MAMADOU : ET SI L’ON FAIT LA POLITIQUE SANS SOUILLER L’IMAGE… ?

Se comporter en responsable n’est pas chose difficile, si cela se conjugue avec éducation. Depuis l’annonce de la candidature de Mohamed Ali Mamadou aux élections présidentielles de cette année 2016, nombreux sont ceux qui rejettent cet homme sans bilan autre que le néant. On peut même dire avant. Dans les réseaux sociaux, des calomnies, des insultes et des caricatures compissaient son portrait peu reluisant.
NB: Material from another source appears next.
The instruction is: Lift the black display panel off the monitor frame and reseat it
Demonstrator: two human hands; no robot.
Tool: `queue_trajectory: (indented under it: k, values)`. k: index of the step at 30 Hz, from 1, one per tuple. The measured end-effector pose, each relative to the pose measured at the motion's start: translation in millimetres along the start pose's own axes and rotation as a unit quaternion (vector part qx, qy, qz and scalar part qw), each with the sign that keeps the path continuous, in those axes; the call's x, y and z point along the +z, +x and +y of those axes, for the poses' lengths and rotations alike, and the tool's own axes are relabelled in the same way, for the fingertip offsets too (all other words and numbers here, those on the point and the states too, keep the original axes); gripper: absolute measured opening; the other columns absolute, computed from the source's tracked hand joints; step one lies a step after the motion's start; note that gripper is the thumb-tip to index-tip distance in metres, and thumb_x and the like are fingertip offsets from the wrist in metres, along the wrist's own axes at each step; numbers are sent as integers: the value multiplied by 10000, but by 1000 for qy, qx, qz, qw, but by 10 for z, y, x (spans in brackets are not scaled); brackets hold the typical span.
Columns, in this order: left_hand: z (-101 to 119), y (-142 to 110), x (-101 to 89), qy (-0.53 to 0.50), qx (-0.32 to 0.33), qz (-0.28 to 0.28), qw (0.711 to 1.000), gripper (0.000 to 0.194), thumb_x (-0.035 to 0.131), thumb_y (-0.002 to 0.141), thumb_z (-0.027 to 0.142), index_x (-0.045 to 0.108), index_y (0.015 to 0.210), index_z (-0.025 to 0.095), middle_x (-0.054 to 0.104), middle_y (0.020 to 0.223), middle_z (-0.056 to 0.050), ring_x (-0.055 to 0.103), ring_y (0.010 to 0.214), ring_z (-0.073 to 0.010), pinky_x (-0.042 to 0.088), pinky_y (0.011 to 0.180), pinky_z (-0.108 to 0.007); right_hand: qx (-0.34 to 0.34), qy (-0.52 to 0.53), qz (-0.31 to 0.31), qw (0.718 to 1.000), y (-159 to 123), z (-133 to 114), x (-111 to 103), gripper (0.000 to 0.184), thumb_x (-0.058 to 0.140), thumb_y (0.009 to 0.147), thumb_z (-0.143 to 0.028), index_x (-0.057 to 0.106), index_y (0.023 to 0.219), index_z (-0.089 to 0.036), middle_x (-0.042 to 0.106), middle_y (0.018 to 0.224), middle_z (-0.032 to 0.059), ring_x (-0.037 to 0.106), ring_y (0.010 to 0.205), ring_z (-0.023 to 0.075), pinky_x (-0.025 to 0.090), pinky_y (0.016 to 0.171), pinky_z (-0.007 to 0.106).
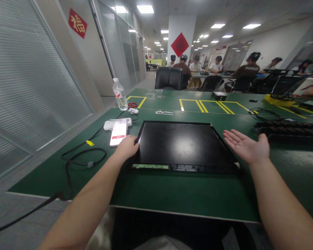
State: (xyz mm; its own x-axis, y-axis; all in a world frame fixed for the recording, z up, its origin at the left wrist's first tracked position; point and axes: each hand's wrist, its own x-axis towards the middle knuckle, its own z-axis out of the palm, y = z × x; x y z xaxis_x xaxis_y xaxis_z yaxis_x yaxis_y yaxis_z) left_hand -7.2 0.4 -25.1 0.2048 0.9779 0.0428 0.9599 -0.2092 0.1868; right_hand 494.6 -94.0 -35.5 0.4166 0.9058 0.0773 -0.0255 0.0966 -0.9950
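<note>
A black flat screen panel [182,144] lies face up on the green table [172,194], with a strip of green circuit board showing along its near edge. My left hand [127,147] rests on the panel's left edge, fingers curled over the rim. My right hand [246,146] hovers at the panel's right edge, palm up, fingers stretched out and empty.
A phone [118,133] lies left of the panel beside a white charger and a black cable [78,159]. Behind stand a water bottle [119,94], red scissors, a plastic cup [159,92] and small metal parts. Black keyboards [287,127] lie at right. Several people sit at far tables.
</note>
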Motion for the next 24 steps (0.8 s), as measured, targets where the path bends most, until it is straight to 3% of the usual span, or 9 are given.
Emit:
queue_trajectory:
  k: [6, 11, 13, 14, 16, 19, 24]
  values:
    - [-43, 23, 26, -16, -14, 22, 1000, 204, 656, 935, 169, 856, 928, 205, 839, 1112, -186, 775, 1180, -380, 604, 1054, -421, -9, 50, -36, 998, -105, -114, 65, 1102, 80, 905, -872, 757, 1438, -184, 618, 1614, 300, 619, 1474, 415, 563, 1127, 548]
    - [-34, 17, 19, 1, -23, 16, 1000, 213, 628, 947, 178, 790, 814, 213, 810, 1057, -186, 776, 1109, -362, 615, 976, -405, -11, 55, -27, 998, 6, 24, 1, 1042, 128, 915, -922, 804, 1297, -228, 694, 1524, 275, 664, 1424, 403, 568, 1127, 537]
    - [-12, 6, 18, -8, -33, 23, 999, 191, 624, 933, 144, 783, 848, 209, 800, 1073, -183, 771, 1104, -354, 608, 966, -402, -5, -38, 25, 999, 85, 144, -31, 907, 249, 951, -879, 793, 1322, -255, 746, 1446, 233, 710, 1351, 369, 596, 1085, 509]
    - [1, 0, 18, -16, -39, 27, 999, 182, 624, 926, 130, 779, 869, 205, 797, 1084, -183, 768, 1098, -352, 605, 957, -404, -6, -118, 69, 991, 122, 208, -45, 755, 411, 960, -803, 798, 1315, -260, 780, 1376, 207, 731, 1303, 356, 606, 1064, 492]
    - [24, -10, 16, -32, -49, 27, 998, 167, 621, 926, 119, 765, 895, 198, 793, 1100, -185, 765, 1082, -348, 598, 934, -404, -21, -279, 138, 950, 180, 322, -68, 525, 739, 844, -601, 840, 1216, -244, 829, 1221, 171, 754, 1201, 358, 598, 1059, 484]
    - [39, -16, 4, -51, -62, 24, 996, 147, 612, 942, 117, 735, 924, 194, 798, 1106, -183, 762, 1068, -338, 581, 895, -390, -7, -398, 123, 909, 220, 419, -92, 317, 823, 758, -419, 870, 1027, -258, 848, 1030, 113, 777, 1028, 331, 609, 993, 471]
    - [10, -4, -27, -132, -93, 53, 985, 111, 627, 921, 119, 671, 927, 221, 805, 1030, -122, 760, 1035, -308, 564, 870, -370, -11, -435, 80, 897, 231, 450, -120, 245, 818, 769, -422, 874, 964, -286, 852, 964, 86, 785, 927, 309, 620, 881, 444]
Et cela n’est ni responsable ni humain. Preuve d’immaturité de certains qui prétendent user de la démocratie, bien confondue avec anarchie.

Chez les comoriens, cet art est profané. Pourquoi, n’arrive-t-on pas à différencier critiques et insultes ? Aucune autorité comorienne, notamment politique qui est plus souillée que Mohamed Ali Mamadou. Battons-le mais avec respect et combat d’idées. Sinon, avec la manière dont certains font la politique aux Comores, avec certains usages des réseaux sociaux, il laisse présager un éther néfaste pour la politique comorienne. Battons le candidat de la discorde, sans salissure d'image ni persnnalité. .

Nombreux sont ceux qui ne partagent ni la politique ni l’idée ni les amis de Mohamed Ali Mamamdou, mais l’intimité est quelque chose de morale et de sacré. Elle doit être respectée. Battons-le politiquement, battons-le idéologiquement, mais évitons les salissures dans nos débats. Des attaques peuvent être violentes, parfois barbantes, mais sans les doser de manque de respect. Les insultes ne construisent pas une nation, les insultes ne font pas ni l’honneur ni la fierté d’un peuple. Chacun de nous a des défis à relever.

Donc, le bilan de Mamadou et ses complices ne doit pas échapper à nos vigilances à l’échange de l’impertinence. Oui, il y a 35 ans depuis que Mohamed Ali Mamadou est au pouvoir, il y a vingt deux depuis que Msaidié est sur la scène politique dont les efforts ne s’égalent même à ceux de l’escargot…, parlons de leurs bilans moroses sans insultes ni atteinte à l’intimité. Voyant les bifurcations vertigineuses qui se font par les autorités du pays, comme ralliements de second souffle… il est préférable que ceux qui ne se connaissent pas ne se battent pas en faveur de ceux qui se connaissent.